Les demandes d’exclusion des casinos ont triplé en 2 ans

Les jeux de hasard et d’argent sont aussi considérés comme des addictions, et on peut dire que dans notre île, le contexte est propice aux comportements à risques. Résultats : - Les Réunionnais dépensent plus d’argent aux jeux de loterie, de tirage et de grattage : 3,2 euros en moyenne chaque semaine contre 2,8 euros en Métropole. - Les Réunionnais misent également plus d’argent pour les courses de chevaux : 216 euros par an contre 143 euros en Métropole. - Le nombre de demandes d’exclusion de casinos a fortement augmenté en 2007 : 135 joueurs réunionnais ont demandé à être exclus des casinos en 2007, estimant avoir un comportement à risques, compulsif vis-à-vis des jeux. Les chiffres ont quasiment triplé en 2 ans (54 demandes en 2005).

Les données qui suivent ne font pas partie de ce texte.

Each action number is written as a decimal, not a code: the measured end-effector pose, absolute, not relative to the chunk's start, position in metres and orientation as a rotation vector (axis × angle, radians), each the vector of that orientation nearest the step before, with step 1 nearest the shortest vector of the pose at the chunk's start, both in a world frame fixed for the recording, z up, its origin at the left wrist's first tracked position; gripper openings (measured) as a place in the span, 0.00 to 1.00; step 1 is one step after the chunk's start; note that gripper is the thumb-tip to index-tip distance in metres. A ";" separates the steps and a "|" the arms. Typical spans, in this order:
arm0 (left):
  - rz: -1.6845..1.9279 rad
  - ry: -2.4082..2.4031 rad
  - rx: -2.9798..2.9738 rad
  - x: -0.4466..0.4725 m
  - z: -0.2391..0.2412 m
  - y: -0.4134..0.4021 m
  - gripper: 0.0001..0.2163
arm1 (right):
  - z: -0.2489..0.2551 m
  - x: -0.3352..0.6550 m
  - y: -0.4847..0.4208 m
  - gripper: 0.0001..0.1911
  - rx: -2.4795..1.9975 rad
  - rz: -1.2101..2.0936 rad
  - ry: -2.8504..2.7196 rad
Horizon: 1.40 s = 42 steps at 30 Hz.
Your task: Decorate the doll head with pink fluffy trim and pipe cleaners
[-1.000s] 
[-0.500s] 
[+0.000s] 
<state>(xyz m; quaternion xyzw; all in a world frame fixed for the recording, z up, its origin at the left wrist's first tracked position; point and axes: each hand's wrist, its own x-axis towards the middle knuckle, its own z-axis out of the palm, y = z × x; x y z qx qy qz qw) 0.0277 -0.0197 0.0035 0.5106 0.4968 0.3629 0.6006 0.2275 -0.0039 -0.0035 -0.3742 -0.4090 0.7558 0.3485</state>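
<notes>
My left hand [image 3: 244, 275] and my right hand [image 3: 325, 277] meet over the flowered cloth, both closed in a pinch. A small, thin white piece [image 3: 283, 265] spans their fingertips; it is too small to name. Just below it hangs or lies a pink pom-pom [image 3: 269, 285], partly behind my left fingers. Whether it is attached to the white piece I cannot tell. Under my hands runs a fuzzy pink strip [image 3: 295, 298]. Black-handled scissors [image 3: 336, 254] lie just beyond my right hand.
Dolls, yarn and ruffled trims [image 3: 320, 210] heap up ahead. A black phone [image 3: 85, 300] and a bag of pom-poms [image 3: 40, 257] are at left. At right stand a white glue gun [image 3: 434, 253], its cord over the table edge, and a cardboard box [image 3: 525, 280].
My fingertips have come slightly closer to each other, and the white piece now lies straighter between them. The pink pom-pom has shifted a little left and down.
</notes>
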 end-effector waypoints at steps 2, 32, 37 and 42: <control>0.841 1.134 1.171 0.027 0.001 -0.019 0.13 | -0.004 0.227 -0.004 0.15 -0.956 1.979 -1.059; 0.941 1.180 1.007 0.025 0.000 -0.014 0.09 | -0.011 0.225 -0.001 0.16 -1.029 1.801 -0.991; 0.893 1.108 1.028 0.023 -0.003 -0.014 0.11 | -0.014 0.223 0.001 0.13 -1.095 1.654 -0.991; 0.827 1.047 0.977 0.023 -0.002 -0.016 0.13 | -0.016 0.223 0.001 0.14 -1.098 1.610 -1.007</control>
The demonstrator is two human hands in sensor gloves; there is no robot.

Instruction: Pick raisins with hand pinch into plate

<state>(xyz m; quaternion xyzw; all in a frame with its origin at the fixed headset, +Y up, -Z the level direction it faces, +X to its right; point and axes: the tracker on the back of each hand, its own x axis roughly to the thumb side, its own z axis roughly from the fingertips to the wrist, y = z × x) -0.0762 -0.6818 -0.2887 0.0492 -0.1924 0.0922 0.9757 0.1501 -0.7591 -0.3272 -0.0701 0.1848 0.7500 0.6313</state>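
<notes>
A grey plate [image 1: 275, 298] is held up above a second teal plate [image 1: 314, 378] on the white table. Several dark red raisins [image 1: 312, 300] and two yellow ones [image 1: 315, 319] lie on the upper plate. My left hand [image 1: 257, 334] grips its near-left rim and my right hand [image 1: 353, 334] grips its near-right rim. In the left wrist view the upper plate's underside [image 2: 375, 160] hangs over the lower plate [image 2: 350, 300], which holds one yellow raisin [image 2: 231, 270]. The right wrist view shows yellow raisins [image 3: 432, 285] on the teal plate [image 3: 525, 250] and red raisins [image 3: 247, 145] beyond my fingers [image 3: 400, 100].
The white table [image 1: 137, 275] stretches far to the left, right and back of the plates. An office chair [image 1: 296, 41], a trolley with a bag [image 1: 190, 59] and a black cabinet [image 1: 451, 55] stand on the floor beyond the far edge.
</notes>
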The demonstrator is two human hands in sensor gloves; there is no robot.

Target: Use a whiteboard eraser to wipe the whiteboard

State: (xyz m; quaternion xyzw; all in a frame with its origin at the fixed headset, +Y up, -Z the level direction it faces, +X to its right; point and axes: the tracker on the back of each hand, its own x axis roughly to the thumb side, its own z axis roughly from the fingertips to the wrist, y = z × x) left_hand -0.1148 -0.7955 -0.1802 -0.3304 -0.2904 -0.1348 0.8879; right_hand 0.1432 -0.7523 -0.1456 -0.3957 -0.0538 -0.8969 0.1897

Un plan gouvernemental de prise en charge et de prévention des addictions 2008-2011

Adopté le 8 juillet 2008, le nouveau Plan gouvernemental de lutte contre les drogues et les toxicomanies s’est fixé l’horizon 2011 pour faire reculer les consommations de drogues illicites et les consommations excessives d’alcool en France. Le nouveau plan repose d’abord sur une extension du domaine de la prévention, en élargissant ce registre aux mesures pouvant avoir un effet dissuasif sur les consommations : renforcement de la confiance des adultes dans leur capacité à protéger les plus jeunes des consommations ou des modes de consommations dangereux, via notamment une campagne d’information, mise en place des stages de sensibilisation aux dangers de l’usage de produits stupéfiants, réduction de l’offre d’alcool aux mineurs pour lutter contre le “binge drinking” (alcoolisation massive express). Le plan prévoit également de conduire des actions contre la culture illicite de cannabis et l’offre de drogues sur Internet, avec la mise en place - au niveau européen - d’une structure permettant de mieux gérer les biens criminels saisis, de renforcer la coopération policière et douanière, y compris aux frontières de l’Union Européenne avec les pays de la région Méditerranée. Enfin, le plan diversifie le dispositif de prise en charge sanitaire et sociale des addictions en ciblant les populations exposées et vulnérables, et notamment au risque de contamination de l’hépatite C, tout en étudiant, dans une démarche pluridisciplinaire, les différentes causes de ces parcours. Nourri de l’évaluation du plan 2004-2008 et de la consultation des principaux acteurs associatifs, il comprend 193 mesures dont 38 dans le domaine de la prévention et de la communication, 41 dans le domaine de l’application de la loi, 69 dans le domaine des soins et de la réduction des risques associés aux usages, 30 dans le domaine de la formation et de la recherche et 15 mesures au plan international. Le budget prévu pour l’exécution du nouveau plan s’élève à 87,5 millions d’euros sur 4 ans.